Fiche de la compagnie Infogrames
NomInfogrames
Autres nomsInfogrames Entertainment S.A. (France), Infogrames Entertainment GmbH (Allemagne), Infogrames Entertainment Benelux (Belgique)
PaysFrance
Création1983
Fin2003
Rôle(s)Développement, Distribution, Distribution (Europe), Distribution (France), Edition, Edition (Europe)
Site officielhttp://www.atari.com/
Développeur, éditeur et distributeur français basé à Villeurbanne, Rhône (1983).

Fondé par Bruno Bonnell et Christophe Sapet, Infogrames est devenue le n°1 européen de la création, de l'édition et de la distribution de jeux vidéo pour consoles de jeux (Nintendo, Sega ou Sony) ainsi que pour PC, ce dernier bénéficiant aussi d'un catalogue de logiciels éducatifs.

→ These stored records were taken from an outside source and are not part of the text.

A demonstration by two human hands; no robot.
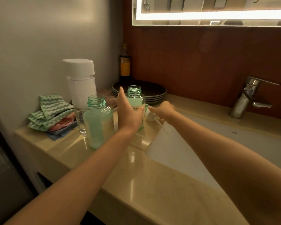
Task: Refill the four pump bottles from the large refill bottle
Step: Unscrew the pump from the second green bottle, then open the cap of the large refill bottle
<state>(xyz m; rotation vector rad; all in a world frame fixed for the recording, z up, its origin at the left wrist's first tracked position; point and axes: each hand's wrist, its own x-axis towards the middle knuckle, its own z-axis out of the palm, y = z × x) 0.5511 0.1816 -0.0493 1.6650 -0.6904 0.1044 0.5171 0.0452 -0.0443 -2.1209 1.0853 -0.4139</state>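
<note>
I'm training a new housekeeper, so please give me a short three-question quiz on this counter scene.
1. True or false: the near green bottle and the far green bottle both stand with open necks.
2. Which hand grips the far green bottle? A) left hand B) right hand
3. Fill in: the right hand holds a white ____.
Key: 1 true; 2 A; 3 pump head.
</note>
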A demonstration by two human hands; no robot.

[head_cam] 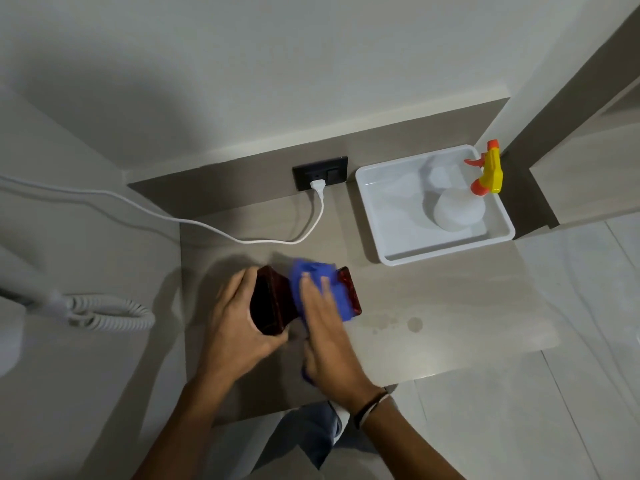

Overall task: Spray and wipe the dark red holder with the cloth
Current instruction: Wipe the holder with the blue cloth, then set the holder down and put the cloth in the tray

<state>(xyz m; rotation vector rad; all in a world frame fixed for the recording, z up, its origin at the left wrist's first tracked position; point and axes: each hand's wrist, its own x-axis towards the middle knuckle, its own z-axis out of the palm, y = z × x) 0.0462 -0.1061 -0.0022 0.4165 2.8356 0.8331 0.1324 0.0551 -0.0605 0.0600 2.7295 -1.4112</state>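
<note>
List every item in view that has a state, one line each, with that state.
Dark red holder: lying on the counter, gripped by the left hand.
Blue cloth: pressed on the holder under the right hand.
Spray bottle: upright in the white tray, untouched.
White plug: inserted in the wall outlet.
Coiled cord: slack, lying on the counter.
</note>
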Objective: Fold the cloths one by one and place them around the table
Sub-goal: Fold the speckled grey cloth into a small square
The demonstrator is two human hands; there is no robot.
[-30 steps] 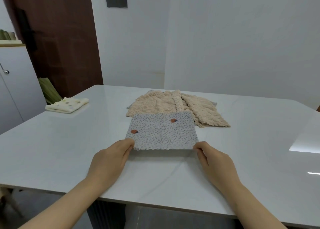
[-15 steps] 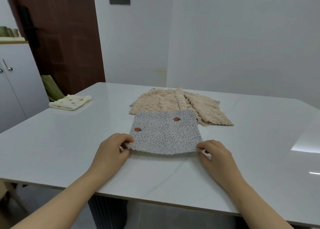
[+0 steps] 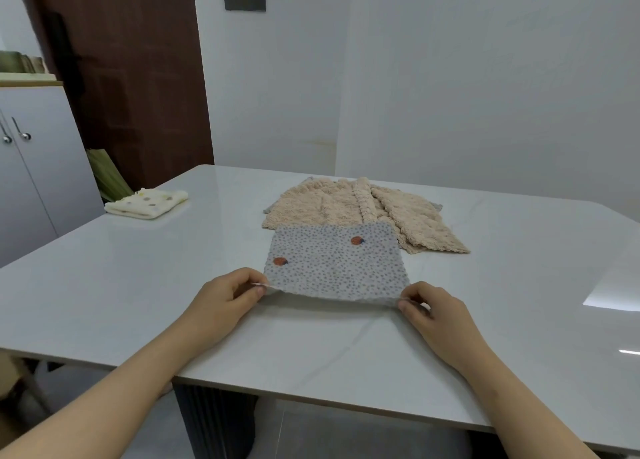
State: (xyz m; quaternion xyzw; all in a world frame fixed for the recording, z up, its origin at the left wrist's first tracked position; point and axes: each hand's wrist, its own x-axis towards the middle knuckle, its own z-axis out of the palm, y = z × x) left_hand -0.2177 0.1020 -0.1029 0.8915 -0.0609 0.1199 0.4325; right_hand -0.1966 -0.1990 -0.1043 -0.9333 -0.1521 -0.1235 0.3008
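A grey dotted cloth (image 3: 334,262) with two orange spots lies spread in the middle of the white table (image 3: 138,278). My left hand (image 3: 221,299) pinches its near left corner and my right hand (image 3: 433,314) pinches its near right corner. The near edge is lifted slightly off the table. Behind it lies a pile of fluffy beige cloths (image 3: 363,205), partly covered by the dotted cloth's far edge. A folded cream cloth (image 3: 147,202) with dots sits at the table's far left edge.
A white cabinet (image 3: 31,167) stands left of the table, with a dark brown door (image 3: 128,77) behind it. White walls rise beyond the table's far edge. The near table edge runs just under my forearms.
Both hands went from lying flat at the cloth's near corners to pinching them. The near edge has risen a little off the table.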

Infogrames est à l'origine d'innombrables titres originaux, que l'équipe d'Abandonware France s'ingénie à restaurer, disponibles ici-même pour certains, dans la rubrique Trésors exhumés. Je pense notamment à «Le Cube» son premier succès en 1983, suivi par «Mandragore» en 1984, ainsi qu'à la pléthore de titres qui vont sortir à partir de la seconde moitié des années 1980, comme «Bivouac», «Les Passagers du Vent» ou encore «L'Affaire Vera Cruz». Ces deux derniers titres marquent la volonté de la société de sortir des titres d'envergure, une envergure que la société veut aussi donner aux jeux d'action. Le but est de mettre sur le marché des jeux d'arcade de plus de 300 Ko ! L'activité de la société est débordante et part dans tous les sens : recherches sur les disques opto-numériques, recherches en intelligence artificielle et investissement dans les développements en télématique (voir Trivia 1). Il faut également signaler que depuis cette époque, Infogrames ne cache pas sa volonté de grossir par acquisitions et rachète tour à tour les sociétés françaises Cobra Soft et ERE Informatique. La production de titres originaux va perdurer dans le temps, avec notablement la fameuse simulation de rallye «V-Rally», vendue à plus de 3 millions d'exemplaires dans le monde, et dont le succès transformera le titre en série, jusqu'en 2003.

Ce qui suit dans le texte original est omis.